▶ _WHAT THE EXERCISE ASKS_
Starting at the line below holding "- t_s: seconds" and stopping at the line holding "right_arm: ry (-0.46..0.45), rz", print every line exactly, both ends included, and leave the rest out.

Extracted data entries
* * *
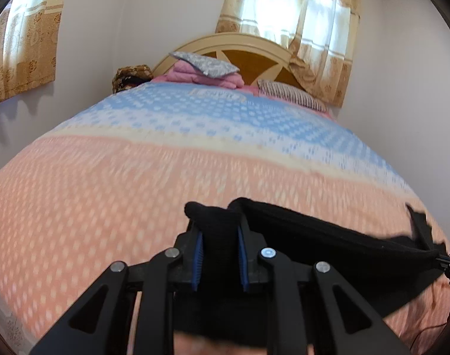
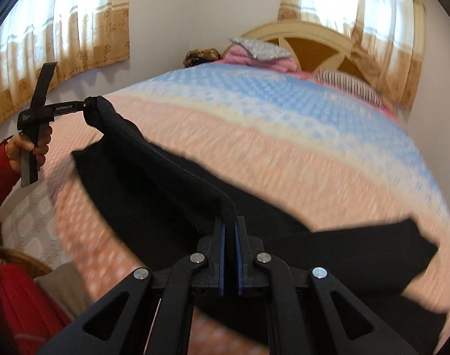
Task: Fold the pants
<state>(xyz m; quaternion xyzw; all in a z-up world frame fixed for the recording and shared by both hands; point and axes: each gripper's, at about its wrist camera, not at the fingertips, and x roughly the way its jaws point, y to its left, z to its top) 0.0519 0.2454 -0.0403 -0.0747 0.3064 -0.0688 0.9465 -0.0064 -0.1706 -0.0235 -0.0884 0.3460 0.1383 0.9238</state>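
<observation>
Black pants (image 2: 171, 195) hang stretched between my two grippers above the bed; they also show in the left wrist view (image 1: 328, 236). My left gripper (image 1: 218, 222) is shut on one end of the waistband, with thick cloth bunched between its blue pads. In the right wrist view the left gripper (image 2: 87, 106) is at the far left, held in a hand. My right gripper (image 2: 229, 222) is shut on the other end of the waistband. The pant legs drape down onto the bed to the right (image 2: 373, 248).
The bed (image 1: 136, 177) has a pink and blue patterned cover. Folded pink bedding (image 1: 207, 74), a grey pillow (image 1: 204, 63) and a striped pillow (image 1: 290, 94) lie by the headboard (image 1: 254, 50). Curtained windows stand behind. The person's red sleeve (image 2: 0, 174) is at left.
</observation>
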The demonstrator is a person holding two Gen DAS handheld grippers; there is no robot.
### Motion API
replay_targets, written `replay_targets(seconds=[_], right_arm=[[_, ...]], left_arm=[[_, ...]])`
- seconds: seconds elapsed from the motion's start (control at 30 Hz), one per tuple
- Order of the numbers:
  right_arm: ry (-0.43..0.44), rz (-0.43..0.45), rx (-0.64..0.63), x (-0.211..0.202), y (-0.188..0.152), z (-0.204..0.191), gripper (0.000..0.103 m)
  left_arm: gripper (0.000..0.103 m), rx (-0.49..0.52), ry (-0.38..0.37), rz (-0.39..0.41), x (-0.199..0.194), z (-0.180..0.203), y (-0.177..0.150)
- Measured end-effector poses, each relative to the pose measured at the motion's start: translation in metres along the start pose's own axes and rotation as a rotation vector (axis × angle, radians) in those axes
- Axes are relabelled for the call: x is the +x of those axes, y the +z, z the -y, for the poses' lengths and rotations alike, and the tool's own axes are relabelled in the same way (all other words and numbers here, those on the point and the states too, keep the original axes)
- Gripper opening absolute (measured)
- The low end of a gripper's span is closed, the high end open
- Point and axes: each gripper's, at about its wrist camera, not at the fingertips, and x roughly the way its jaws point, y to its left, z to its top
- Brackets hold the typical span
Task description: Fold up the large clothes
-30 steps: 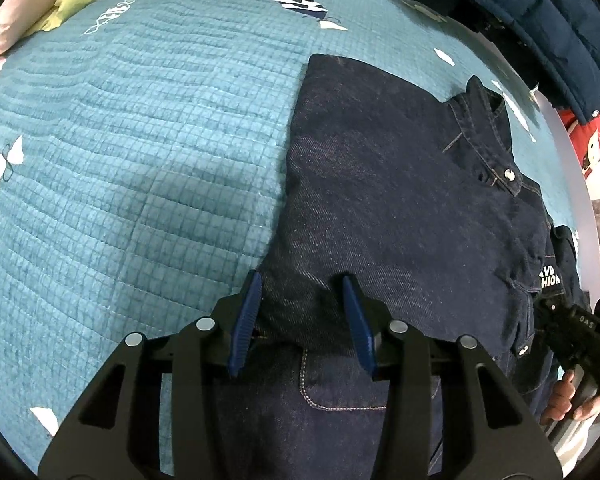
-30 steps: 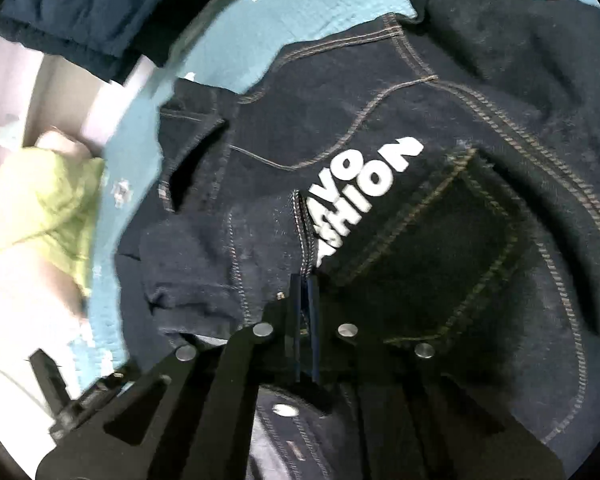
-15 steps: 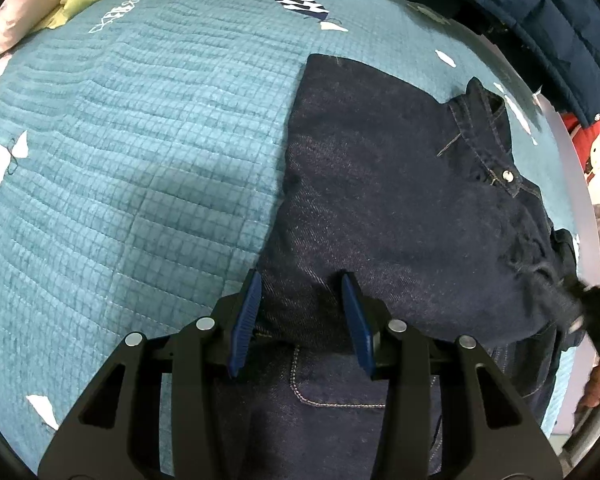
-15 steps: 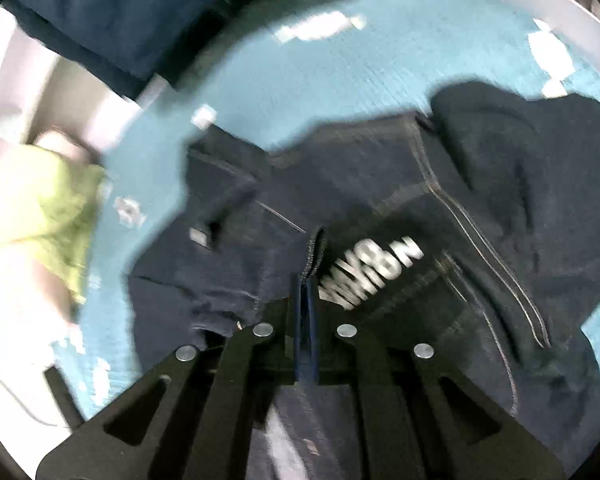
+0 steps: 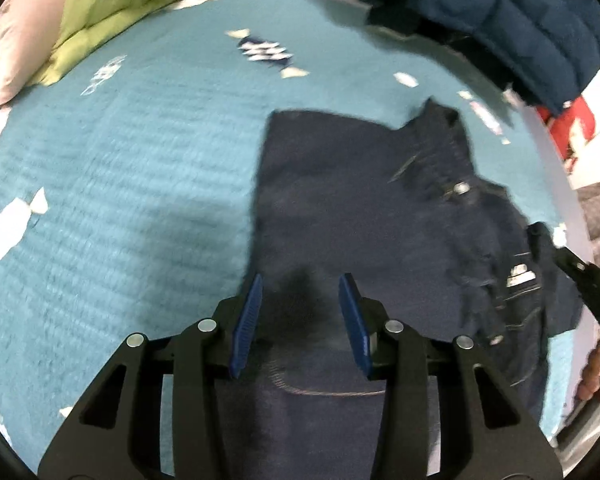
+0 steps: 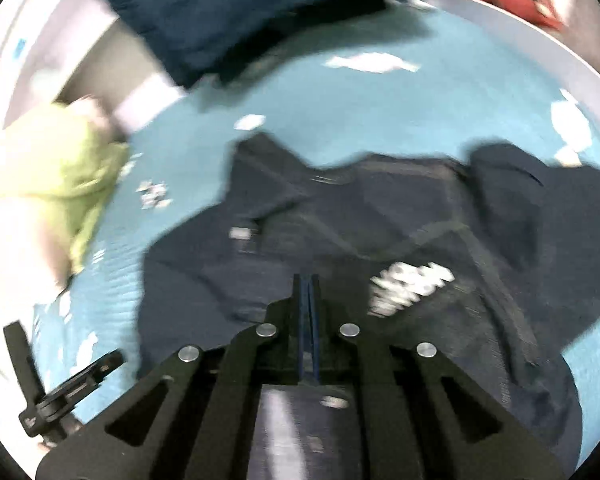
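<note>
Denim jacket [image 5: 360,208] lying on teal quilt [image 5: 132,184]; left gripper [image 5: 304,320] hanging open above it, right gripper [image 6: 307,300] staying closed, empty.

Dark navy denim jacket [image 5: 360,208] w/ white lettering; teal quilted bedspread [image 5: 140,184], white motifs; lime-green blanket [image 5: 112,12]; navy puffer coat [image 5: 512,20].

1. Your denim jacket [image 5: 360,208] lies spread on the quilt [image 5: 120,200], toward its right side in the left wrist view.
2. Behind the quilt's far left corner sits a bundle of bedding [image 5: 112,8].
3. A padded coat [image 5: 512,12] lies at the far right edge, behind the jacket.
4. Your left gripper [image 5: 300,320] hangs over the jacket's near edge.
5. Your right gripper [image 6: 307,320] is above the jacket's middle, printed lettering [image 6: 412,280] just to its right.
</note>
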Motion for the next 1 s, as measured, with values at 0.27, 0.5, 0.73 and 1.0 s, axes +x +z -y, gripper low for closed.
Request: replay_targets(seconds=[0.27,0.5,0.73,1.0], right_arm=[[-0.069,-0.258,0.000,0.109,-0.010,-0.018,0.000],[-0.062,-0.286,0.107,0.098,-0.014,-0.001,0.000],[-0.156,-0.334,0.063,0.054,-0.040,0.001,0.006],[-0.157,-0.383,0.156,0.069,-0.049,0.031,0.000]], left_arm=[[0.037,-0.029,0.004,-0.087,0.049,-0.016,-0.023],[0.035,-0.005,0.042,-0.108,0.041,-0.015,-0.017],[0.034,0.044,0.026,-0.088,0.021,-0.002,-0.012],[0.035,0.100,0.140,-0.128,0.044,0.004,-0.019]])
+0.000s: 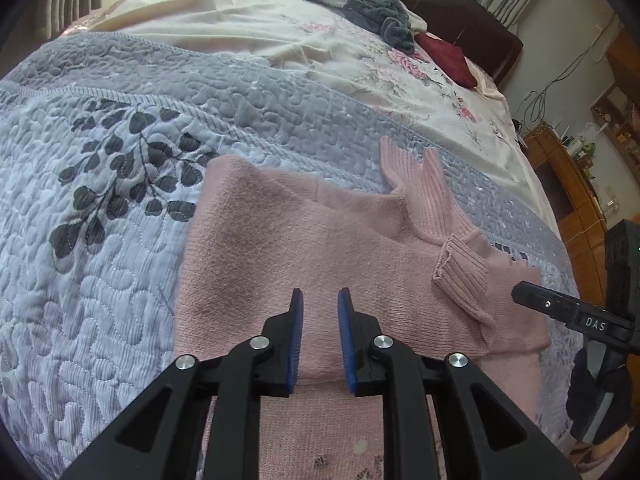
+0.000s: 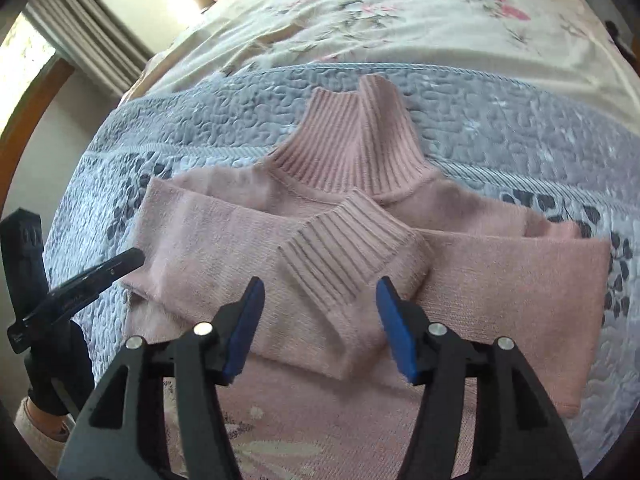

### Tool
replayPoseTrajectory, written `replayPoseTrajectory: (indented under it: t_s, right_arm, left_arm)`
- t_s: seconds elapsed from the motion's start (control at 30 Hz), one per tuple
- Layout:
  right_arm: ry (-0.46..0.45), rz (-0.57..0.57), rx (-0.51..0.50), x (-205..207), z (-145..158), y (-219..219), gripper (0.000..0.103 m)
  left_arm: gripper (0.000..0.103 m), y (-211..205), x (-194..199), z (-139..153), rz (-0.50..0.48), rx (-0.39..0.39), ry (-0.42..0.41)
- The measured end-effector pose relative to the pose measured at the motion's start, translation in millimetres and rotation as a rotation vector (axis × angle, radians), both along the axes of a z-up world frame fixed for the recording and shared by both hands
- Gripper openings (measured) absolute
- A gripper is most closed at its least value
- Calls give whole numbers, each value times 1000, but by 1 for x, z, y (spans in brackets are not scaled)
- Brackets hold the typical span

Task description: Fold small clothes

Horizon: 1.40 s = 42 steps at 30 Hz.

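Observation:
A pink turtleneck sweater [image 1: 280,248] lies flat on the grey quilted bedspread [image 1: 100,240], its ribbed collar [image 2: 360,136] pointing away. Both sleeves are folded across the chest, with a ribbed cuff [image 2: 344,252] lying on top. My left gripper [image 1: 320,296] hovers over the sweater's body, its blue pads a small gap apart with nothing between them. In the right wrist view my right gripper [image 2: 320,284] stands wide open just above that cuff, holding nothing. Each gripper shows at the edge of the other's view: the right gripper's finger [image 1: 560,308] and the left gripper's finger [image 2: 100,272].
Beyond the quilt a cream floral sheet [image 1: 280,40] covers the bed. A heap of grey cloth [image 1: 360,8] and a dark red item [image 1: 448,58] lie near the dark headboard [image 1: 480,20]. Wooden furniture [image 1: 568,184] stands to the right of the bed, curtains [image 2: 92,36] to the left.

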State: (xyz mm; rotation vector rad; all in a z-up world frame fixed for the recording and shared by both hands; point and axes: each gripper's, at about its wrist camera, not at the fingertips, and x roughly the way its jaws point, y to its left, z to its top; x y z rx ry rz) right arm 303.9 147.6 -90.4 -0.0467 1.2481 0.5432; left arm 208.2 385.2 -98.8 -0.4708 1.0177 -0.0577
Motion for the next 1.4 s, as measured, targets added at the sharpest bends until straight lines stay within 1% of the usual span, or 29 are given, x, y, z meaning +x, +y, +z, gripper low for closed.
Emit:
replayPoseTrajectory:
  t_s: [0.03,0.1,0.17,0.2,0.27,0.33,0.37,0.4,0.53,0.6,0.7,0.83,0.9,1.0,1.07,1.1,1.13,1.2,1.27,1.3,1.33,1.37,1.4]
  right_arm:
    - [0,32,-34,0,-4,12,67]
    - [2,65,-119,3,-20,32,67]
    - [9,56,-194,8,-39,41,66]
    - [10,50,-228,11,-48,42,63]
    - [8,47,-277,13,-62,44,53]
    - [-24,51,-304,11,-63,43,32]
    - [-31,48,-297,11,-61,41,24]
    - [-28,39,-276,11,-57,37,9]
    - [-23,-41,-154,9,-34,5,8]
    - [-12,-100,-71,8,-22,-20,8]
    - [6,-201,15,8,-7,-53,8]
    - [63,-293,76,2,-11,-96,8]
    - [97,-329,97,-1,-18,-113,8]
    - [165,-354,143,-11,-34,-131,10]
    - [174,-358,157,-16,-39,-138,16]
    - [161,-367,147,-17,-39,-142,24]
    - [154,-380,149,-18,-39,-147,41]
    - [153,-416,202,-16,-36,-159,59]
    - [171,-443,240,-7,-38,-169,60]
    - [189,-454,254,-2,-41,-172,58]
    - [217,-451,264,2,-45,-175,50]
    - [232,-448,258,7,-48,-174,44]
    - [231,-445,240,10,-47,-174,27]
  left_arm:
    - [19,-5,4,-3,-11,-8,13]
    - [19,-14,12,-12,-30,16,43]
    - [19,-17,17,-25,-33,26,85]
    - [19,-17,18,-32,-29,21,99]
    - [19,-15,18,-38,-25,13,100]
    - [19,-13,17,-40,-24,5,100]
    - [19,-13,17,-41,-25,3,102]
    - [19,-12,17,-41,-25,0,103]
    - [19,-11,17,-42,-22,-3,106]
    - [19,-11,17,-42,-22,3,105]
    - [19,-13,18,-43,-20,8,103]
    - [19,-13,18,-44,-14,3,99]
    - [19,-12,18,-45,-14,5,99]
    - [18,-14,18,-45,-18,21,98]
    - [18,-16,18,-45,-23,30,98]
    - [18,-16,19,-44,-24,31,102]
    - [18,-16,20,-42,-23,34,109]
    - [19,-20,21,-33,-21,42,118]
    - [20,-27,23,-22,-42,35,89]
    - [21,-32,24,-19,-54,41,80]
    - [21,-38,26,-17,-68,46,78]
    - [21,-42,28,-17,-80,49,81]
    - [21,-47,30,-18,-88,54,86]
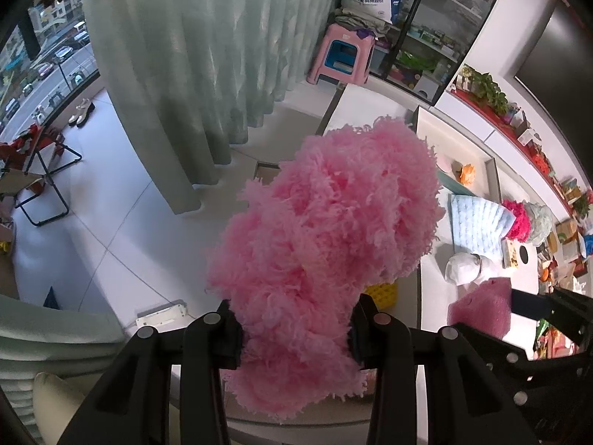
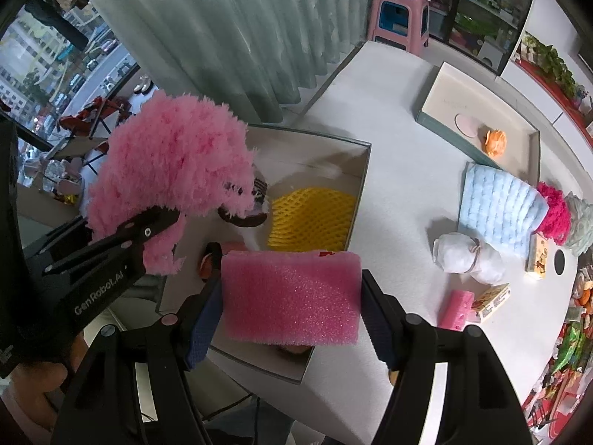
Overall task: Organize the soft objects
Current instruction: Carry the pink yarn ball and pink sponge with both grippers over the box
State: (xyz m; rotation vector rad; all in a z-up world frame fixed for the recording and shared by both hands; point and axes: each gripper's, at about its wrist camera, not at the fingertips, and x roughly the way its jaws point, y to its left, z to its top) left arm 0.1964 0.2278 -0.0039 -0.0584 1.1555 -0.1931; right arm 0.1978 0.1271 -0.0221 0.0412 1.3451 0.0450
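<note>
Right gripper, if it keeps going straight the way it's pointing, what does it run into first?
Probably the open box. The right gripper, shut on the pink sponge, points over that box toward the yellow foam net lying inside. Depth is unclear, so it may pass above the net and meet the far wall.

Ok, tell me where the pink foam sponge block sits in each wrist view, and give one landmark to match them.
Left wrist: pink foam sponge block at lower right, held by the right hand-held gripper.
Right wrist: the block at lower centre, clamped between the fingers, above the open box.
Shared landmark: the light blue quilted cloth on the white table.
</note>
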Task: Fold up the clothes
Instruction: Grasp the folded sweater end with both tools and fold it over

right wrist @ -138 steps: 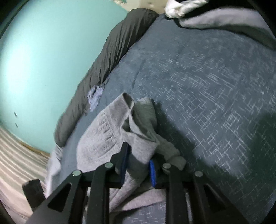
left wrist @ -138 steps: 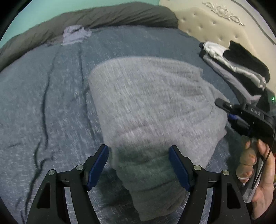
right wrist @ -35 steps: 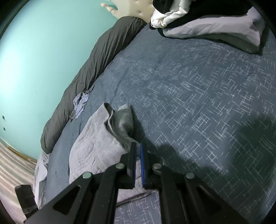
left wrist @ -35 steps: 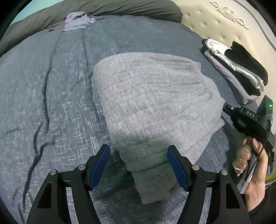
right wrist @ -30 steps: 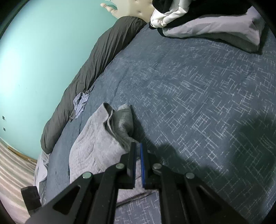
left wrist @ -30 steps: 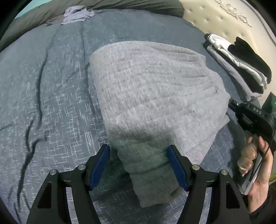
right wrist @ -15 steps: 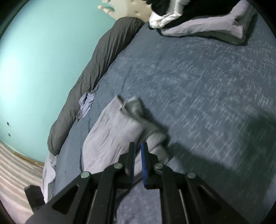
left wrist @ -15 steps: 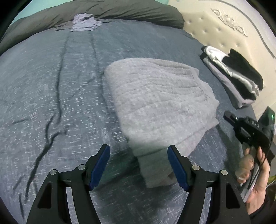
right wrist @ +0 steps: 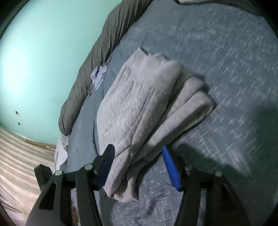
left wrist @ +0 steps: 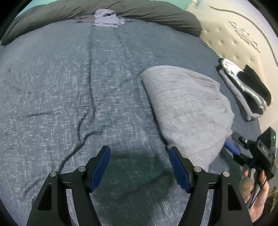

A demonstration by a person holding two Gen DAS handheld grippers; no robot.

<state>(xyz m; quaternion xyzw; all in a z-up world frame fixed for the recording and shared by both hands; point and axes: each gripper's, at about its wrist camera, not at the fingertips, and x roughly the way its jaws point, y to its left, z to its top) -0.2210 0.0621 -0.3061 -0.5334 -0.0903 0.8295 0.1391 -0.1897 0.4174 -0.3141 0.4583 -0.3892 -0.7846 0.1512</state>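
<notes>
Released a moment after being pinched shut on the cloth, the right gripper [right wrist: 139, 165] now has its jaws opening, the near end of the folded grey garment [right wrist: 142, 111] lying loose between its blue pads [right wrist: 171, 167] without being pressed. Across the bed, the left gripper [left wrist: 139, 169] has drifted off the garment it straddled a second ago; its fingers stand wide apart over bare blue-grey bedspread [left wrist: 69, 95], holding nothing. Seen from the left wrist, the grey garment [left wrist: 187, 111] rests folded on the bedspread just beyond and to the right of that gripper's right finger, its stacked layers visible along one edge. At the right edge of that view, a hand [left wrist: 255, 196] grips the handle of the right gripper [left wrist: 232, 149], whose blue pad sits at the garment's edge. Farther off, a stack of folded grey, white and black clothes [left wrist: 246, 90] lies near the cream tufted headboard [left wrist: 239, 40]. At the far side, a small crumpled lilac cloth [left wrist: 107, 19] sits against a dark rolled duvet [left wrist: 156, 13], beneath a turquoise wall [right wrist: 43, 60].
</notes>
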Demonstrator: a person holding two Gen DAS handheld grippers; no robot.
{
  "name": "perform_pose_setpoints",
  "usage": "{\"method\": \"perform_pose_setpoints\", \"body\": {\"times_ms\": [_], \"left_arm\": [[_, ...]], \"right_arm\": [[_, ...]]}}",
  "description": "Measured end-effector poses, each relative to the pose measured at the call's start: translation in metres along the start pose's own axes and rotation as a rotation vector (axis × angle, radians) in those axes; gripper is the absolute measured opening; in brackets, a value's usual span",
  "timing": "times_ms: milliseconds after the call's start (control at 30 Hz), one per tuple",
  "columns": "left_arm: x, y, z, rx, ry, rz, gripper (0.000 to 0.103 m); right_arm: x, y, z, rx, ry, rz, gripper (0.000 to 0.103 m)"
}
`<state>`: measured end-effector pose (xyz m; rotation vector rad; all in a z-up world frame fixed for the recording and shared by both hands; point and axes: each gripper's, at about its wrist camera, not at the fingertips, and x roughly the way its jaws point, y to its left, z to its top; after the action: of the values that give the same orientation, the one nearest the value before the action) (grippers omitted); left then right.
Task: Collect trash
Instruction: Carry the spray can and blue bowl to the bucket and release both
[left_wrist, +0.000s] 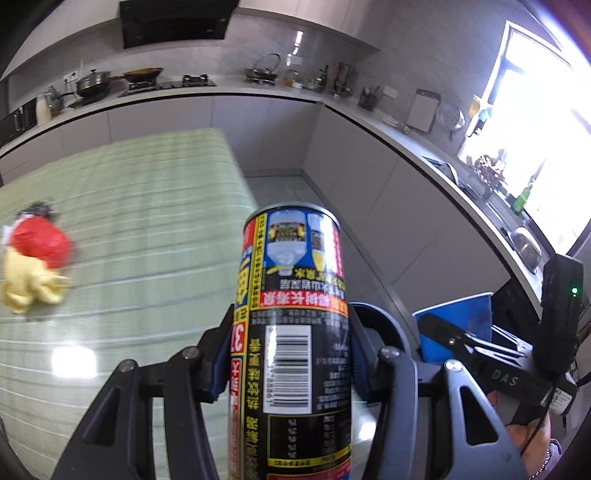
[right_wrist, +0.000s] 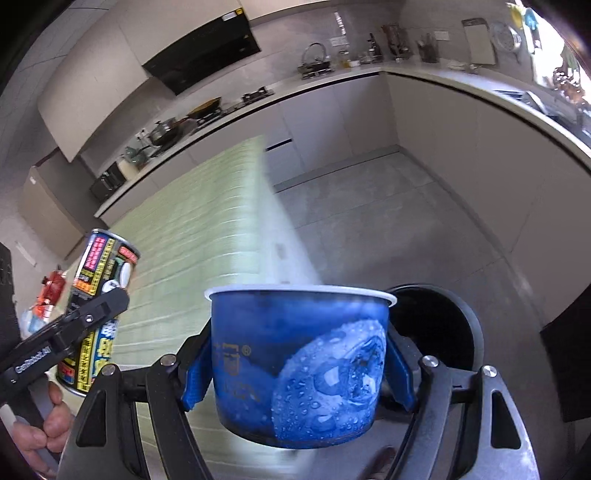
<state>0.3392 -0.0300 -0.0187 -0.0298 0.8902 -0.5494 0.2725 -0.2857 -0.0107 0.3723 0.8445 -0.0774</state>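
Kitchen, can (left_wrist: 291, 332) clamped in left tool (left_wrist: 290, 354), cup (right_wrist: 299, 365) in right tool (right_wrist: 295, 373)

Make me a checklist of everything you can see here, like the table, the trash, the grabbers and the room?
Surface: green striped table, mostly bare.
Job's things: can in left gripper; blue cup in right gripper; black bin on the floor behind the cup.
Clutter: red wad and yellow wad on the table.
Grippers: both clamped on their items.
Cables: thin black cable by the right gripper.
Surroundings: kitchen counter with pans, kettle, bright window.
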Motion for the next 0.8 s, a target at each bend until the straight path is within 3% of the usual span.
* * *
▶ _RESULT OF THE TASK_
- t_s: seconds elapsed from the motion's start (control at 30 Hz), one per tuple
- Layout:
  right_arm: ry (-0.46..0.45), rz (-0.57..0.57), rx (-0.51..0.50), x (-205..207), z (-145..158), y (-219..219), gripper (0.000..0.103 m)

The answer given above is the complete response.